– Лебон, – неожиданно прервал комиссара тонкий голос Моши, и все невольно посмотрели на него, решительно сжавшего кулаки. – Тут еще был лебон Акида. Вернее, он неожиданно появился, когда Нгала уже умирал на полу. Акида остановился над телом и сказал, что теперь смеяться будет он.
Джимми многозначительно крякнул и подтверждающе закивал, развернувшись к комиссару.
– Да, комиссар, был такой эпизод. Признаться, мне даже не по себе стало, так зло Акида это произнес.
– Осторожнее с лебонами, а тем более – с Акидой, – эффектно усмехнулась Аида, значительно вздернув дуги бровей. – Не то наведет на нас всех порчу!
Вот тут комиссар повел себя молодцом: по всей видимости, притомившись от агрессивного кокетства красавицы в присутствии ее собственного мужа, он решительно хлопнул себя по коленям и поднялся.
– Давайте не будем тянуть время, – сказал он. – Я попрошу господина Нгума выделить помещение, где я мог бы взять показания у каждого из вас – по очереди, начиная с гостей из России.
При этом он любезно улыбнулся лично мне. Джимми с готовностью кивнул, одновременно почти молитвенно сложив ладони на груди.
– Без проблем, комиссар! Но я очень попросил бы вас поскорее все провести. Сегодня сочельник, и у нас намечено большое торжество: на вечерней службе в городском храме я преподнесу в дар статуэтку Черной Мари…
– Наслышан. Как это окрестили газетчики: «Дары волхвов», – кивнул комиссар, мимолетно бросив взгляд на свои наручные часы. – Тем более давайте побыстрее все начнем!
Что ж, комиссар действительно провел наши допросы чрезвычайно быстро: ФИО, возраст, социальный статус и место жительства плюс краткое описание всего, чему ты был свидетелем. Естественно, меня он допрашивал чуть дольше, ко всему прочему уточнив цель моего визита.
– Вы приехали на сафари? – с видом знатока туристического бизнеса поинтересовался он с широкой улыбкой на лице.
Я, к его искреннему удивлению, отрицательно покачал головой:
– О нет, я чисто городской житель и не слишком люблю то, что называют дикой природой. Тигры, львы, баобабы – это по части моей мамы, она вся живет природой и ее проблемами.
– Значит, вы приехали просто обнять свою маму? – с усмешкой приподнял бровь комиссар.
– Точно! – решительно качнул я головой. – Обнять и вместе с нею справить Рождество. А что здесь плохого?
Комиссар пожал плечами и вдруг неожиданно широко улыбнулся, погрозив мне черным пальчиком:
– Знаю-знаю! Если турист не любит сафари, значит, любит красивых черных девушек. Но – осторожно! Не советую разгуливать по ночному городу. Все-таки вы, мистер, белый…

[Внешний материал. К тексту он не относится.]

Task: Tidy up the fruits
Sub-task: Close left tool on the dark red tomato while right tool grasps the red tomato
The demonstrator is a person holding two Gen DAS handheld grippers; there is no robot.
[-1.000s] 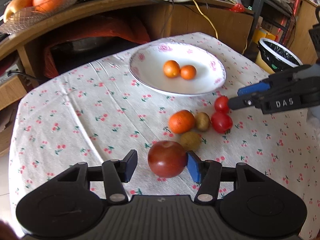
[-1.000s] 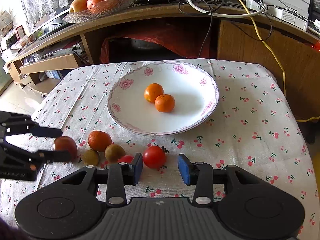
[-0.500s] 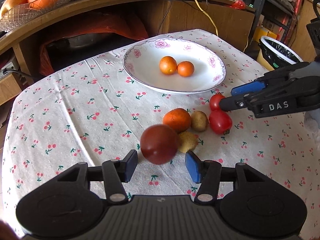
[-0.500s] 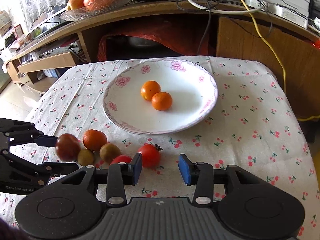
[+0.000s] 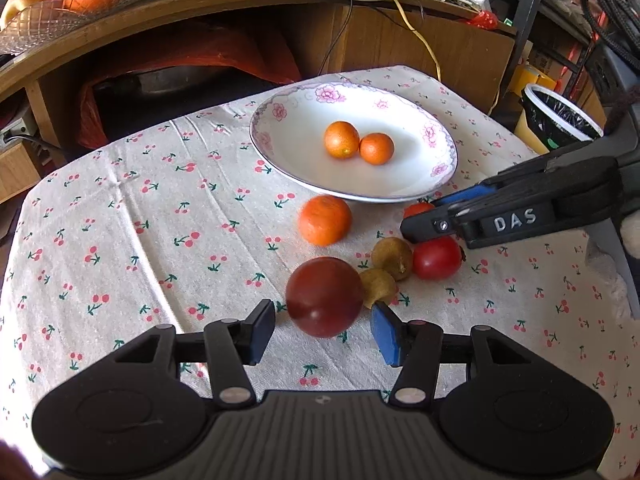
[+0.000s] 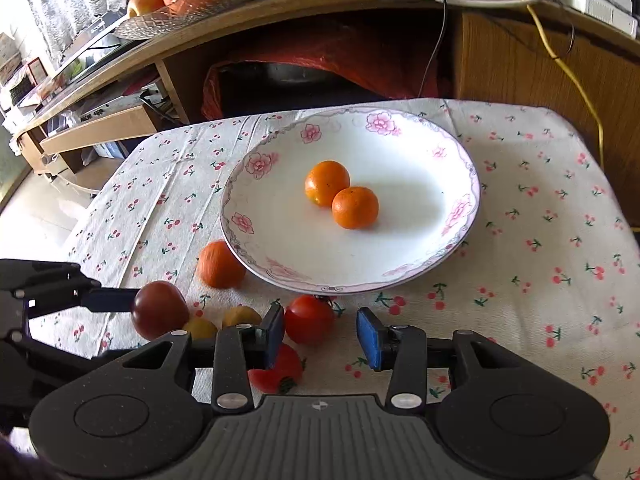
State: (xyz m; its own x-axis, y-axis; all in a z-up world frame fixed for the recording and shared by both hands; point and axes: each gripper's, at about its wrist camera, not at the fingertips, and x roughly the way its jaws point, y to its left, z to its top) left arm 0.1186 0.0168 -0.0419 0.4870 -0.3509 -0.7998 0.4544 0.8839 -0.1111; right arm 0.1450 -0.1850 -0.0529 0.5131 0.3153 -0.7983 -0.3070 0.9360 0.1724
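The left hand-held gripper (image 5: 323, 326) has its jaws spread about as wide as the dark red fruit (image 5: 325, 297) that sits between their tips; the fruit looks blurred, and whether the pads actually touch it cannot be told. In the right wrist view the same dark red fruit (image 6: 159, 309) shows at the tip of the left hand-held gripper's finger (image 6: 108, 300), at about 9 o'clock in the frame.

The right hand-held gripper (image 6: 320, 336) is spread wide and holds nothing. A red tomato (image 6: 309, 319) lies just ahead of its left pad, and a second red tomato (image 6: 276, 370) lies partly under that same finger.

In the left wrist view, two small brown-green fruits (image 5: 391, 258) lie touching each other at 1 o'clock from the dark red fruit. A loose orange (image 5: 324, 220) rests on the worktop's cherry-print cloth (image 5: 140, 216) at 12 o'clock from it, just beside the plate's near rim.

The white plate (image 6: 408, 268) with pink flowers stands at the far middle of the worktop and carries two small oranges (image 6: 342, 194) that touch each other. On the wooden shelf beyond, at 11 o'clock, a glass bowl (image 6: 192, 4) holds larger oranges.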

Последнее слово прозвучало с легким пренебрежением и даже сожалением о некоем совершенно очевидном ущербе.
Я вздохнул.
– Комиссар, я не собираюсь гулять по ночному городу. Говорю вам: я приехал проведать свою маму. Она у меня замечательная, и я ее очень люблю. Неужели в Танзании никто не любит своих мам?
Вместо ответа комиссар лишь весело, едва ли не до слез расхохотался, как над лучшей шуткой года, после чего резко завершил нашу беспечную болтовню, попросив рассказать все, чему я стал свидетелем в студии Джимми и что может представлять интерес для следствия.
Естественно и натурально, первым делом я рассказал о странной женщине, с головы до ног укутанной в черную хламиду, которая неподвижно стояла перед миниатюрой в зале номер два. Эта информация ничуть не заинтересовала комиссара, он лишь пожал плечами, отметил, что в городе подобные дамы не такая уж редкость – приезжают из глухомани, чтобы прикупить подарков и вернуться назад; почти тут же Мбове попросил меня продолжить рассказ. Тогда я поведал, как выскочил из студии, надеясь увидеть стремительно удаляющийся силуэт с кинжалом в руках, но вместо этого наткнулся на Акиду, который решительно зашел в студию и прошел прямиком в третий зал, как будто точно знал, что увидит там труп своего врага.